Amyotrophic lateral sclerosis (ALS) and frontotemporal dementia (FTD) are just two of the
neurodegenerative diseases characterised by the presence of pathological aggregates composed of
proteins and RNA. The mechanism of aggregate formation has historically defined proteins as
nucleation triggers, but recent studies have highlighted the fundamental role of nucleic acids in the
aggregation events. In particular, 40% of familiar cases in ALS/FTD have been correlated to mutations
in the hexanucleotide repeat (GGGGCC)n, which in its RNA form has been identified within the
aggregates. This work aimed to investigate the aggregation properties of (GGGGCC)n and unveil the
underpinning molecular mechanism in the context of the ALS/FTD diseases. In these studies, I firstly
showed that (GGGGCC)n DNA oligonucleotides can in the absence of proteins, and that aggregation is
facilitated by higher RNA concentrations and number of repeats. I then demonstrated that
aggregation is mediated by the formation of multimolecular G-quadruplexes (mG4s) and proceeded
to disassemble the aggregates by employing G4-specific tools or altering the molecularity of the
system via mutation analysis and antisense treatment.
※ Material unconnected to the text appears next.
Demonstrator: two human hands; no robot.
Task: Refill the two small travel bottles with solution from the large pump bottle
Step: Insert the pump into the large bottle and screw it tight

I validated the biological relevance of my
findings by demonstrating the ability of RNA (GGGGCC)n to form mG4-rich aggregates similar to its
DNA equivalents and by examining the interactions of these strands with TDP-43, a protein relevant
to ALS/FTD. Furthermore, I confirmed the potential therapeutical relevance of the studies by
demonstrating the ability of a G4-selective fluorescent probe to penetrate C9orf72 mutant human
motor neurons derived from ALS patients, which revealed clear fluorescent signal in putative
condensates. My findings strongly suggest that (GGGGCC)n can form protein-free condensates
sustained by multimolecular G-quadruplexes, highlighting their potential relevance as therapeutic
targets for C9orf72 mutation-related ALS and FTD.